Ben o yıl Filo Komutanlığı görevine atanmıştım. Filomuzdan bu görev için F-104 uçağında en fazla uçuş tecrübesi olan pilotlardan Yüzbaşı Vural Sezer (Emekli Tuğgeneral) ile Yüzbaşı Sezai Şener’in (Emekli Kaptan Pilot) görevlendirildiğini komutanlığa arz edip onaylarını aldıktan sonra onları görevi tebliğ etmek üzere odama çağırdım ve şu mealde bir emir verdim: ”Siz ikiniz Torrejon üssünde bulunan 9415 numaralı TF-104 uçağını Türkiye’ye götürmek üzere görevlendirildiniz. İkiniz de bu F-104 uçağını benden daha iyi biliyorsunuz. Şimdi karargahın ilgili şubelerinden pasaportunuzu, harcırahınızı, ve uçak biletlerinizi alın ve Torrejon’a gidin. Uçağı İspanyollardan teslim aldıktan sonra işte şu ilerde gördüğünüz filo park yerine getirip park edin” şeklinde emri kısaca tebliğ ettim. İki pilot arkadaşımız Madrid’e hava yolları uçağıyla gidip Torrejon’da uçağı İspanyollardan teslim aldılar ve bizim daha önce F-104’leri taşırken uyguladığımız rotayı uygulayarak ve yakıt ikmali için iki meydanı kullanarak uçağı 2 Şubat 1973 tarihinde Akıncı Üssüne getirdiler.
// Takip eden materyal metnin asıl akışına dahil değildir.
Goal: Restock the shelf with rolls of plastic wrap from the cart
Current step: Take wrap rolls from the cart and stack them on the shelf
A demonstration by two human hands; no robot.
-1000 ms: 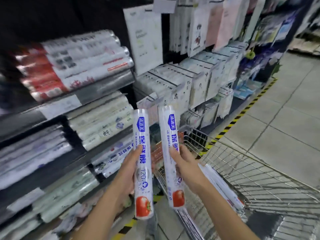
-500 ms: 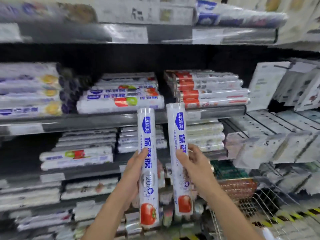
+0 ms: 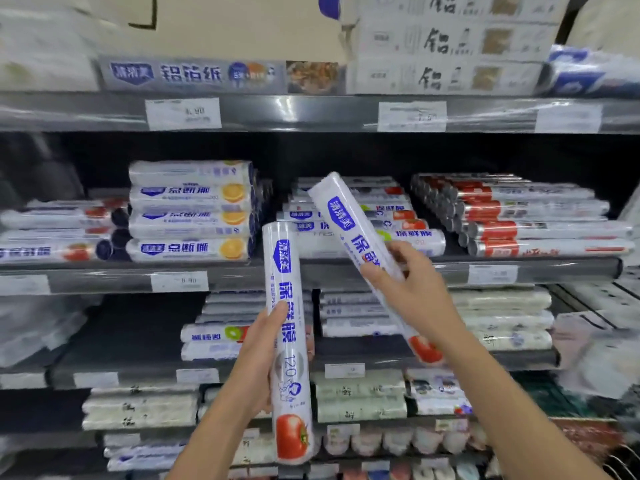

Belki uçak taşıma göreviyle pek ilgisi yok ama bu konuda aklıma gelen bir anımı da sizlerle paylaşmak istedim. Ben emekli olduktan sonra bir gün orduevinde Emekli Tuğgeneral Vural Sezer ile karşılaştım. Vural Sezer filoda yüzbaşı olarak görevliyken Hava Harp Akademisi imtihanlarını kazanmış, akademiden mezun olup kıta görevlerini başarıyla tamamladıktan sonra Hava Harp Akademisi’nde öğretim üyeliği görevinde bulunmuştu. Orduevinde sohbetimiz esnasında söz bu uçağın İspanya’dan taşınması konusuna geldi. Vural Sezer öğretim üyeliği sırasında Hava Harp Akademisi öğrenci subaylarına benim kendisine F-104 uçağını taşıması için verdiğim emri anlatmış ve bu emri, askeri literatürde “Görev Tipi Emir” tabir edilen emrin bir örneği olarak onlara izah etmiş. Ben bu olayı aradan geçen yıllar içinde tamamen unutmuştum ve bu emrin de “Görev Tipi Emir” olduğunu hiç düşünmemiştim. Sırası gelmişken Harp Akademilerinde “Görev Tipi Emir”in en mükemmel örneği olarak, Büyük Önderimiz ve Ebedi Başkomutanımız Mustafa Kemal Atatürk’ün Dumlupınar Zaferi’ni kazandıktan sonra söylediği “Ordular! İlk Hedefiniz Akdenizdir, ileri!” emri gösterilir. Ebedi Başkomutanımız’ın verdiği emirde dikkat edilirse,”şu ordu şuradan şu istikamette, şu kolordu şu yolları kullanarak, ihtiyat kıtaları şu bölgede toplanarak, süvari kolordusu şöyle, şu istikamette taarruz edecek” vs şeklinde hiç bir ayrıntıya girilmemiştir. Demek ki ben de hiçbir ayrıntıya girmeden iki pilot arkadaşa görevlerini bildirdiğimde Vural Sezer arkadaşımın aklında bu bir “Görev Tipi Emir” örneği olarak kalmış ve öğrencilerine öğretmiş. Bana bu olayı anlatınca çok hoşuma gitti. Uçak taşıma konusuyla pek ilgisi olmamasına rağmen sizlerle bu anımı paylaşmak istedim. Bu vesileyle değerli kardeşlerim Vural Sezer ile Sezai Şener’in kulaklarını çınlatıyorum.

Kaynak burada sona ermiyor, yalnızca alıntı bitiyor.